We have developed a hybrid facial osteogenesis distraction system that combines the advantages of external and internal distraction devices to enable control of both the distraction distance and vector. However, when the advanced maxilla has excessive clockwise rotation and shifts more downward vertically than planned, it might be impossible to pull it up to correct it. We invented devices attached to external distraction systems that can control the vertical vector of distraction to resolve this problem. The purpose of this article is to describe the result of utilizing the distraction system for syndromic craniosynostosis.
In addition to a previously reported hybrid facial distraction system, the devices for controlling the vertical direction of the advanced maxilla were attached to the external distraction device. The vertical direction of the advanced maxilla can be controlled by adjustment of the spindle units. This system was used for 2 patients with Crouzon and Apert syndrome.
The system enabled control of the vertical distance, with no complications during the procedures.

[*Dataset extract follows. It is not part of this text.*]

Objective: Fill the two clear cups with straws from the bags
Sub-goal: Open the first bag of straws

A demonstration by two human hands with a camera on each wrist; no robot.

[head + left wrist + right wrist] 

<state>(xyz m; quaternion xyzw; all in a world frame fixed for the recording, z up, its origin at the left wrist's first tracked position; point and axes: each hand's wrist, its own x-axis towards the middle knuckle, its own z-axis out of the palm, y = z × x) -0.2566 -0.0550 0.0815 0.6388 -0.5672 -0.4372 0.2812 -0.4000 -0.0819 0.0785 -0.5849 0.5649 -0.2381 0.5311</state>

As a result, the maxilla could be advanced into the planned position including overcorrection without excessive clockwise rotation of distraction.
Our system can alter the cases and bring them into the planned position, by controlling the vertical vector of distraction. We believe that this system might be effective in infants with syndromic craniosynostosis as it involves 2 osteotomies and horizontal and vertical direction of elongation can be controlled.
From the *Department of Plastic and Reconstructive Surgery, Knagawa Children’s Medical Center, Yokohama, Kanagawa, Japan; †Fukawa Orthodontic Clinic, Ofuna, Kanagawa, Japan; ‡Hirakawa Orthodontic Clinic, Yokohama, Kanagawa, Japan; and §Department of Plastic and Reconstructive Surgery, Yokohama City University Hospital, Yokohama, Kanagawa, Japan.
Received for publication August 23, 2013; accepted January 13,2014.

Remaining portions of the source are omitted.